» **Work request**: This calls for a verbatim copy of all the data, with no images carried over.

*** Data provided ***

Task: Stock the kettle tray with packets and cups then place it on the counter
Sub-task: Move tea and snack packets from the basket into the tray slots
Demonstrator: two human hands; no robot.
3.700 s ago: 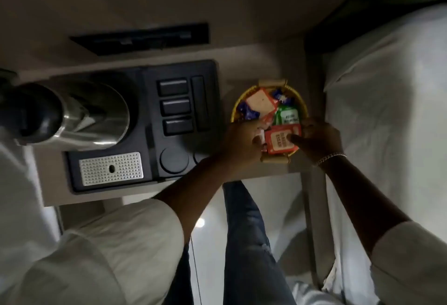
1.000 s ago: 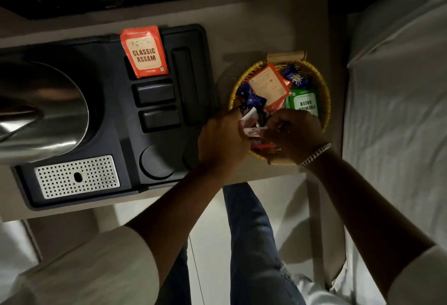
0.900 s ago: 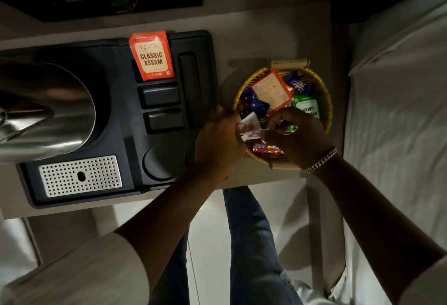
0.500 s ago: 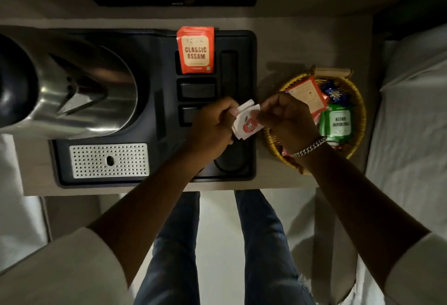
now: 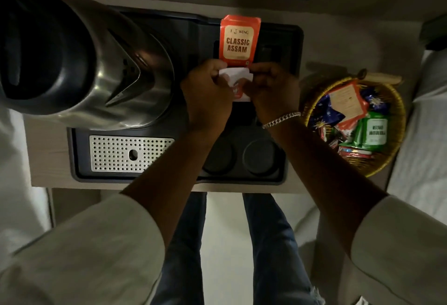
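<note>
Both of our hands meet over the middle of the dark kettle tray [image 5: 294,38], the left hand [image 5: 208,94] and the right hand [image 5: 271,89] each pinching a side of a small bunch of white sachets [image 5: 238,79] with a red mark, held just below the orange Classic Assam tea packet [image 5: 239,39] that already stands in the top slot. The steel kettle [image 5: 84,62] fills the tray's left side, with the perforated drip grid [image 5: 130,153] in front of it. The two round cup wells [image 5: 260,157] near the front edge hold nothing, and no cups are in view. To the right, on the same pale counter [image 5: 326,45], the woven basket [image 5: 396,120] holds the remaining supply, including a green tea packet [image 5: 373,132] and blue wrappers. We judge the packet-stocking step to be under way, with the second slot the likely target; our hands hide it, so we cannot tell whether the sachets have touched it. The next move calls for squaring the bunch, lowering it upright into the narrow slot without knocking the tea packet, then letting go and reaching for more from the basket.
</note>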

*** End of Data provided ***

» **Result of this exercise**:
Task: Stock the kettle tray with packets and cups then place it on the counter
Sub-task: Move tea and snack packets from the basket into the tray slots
Demonstrator: two human hands; no robot.
3.700 s ago: 
1.000 s ago: 
0.900 s ago: 
0.500 s ago: 
now: 
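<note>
Both of our hands meet over the middle of the dark kettle tray [image 5: 294,38], the left hand [image 5: 208,94] and the right hand [image 5: 271,89] each pinching a side of a small bunch of white sachets [image 5: 238,79] with a red mark, held just below the orange Classic Assam tea packet [image 5: 239,39] that already stands in the top slot. The steel kettle [image 5: 84,62] fills the tray's left side, with the perforated drip grid [image 5: 130,153] in front of it. The two round cup wells [image 5: 260,157] near the front edge hold nothing, and no cups are in view. To the right, on the same pale counter [image 5: 326,45], the woven basket [image 5: 396,120] holds the remaining supply, including a green tea packet [image 5: 373,132] and blue wrappers. We judge the packet-stocking step to be under way, with the second slot the likely target; our hands hide it, so we cannot tell whether the sachets have touched it. The next move calls for squaring the bunch, lowering it upright into the narrow slot without knocking the tea packet, then letting go and reaching for more from the basket.
</note>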

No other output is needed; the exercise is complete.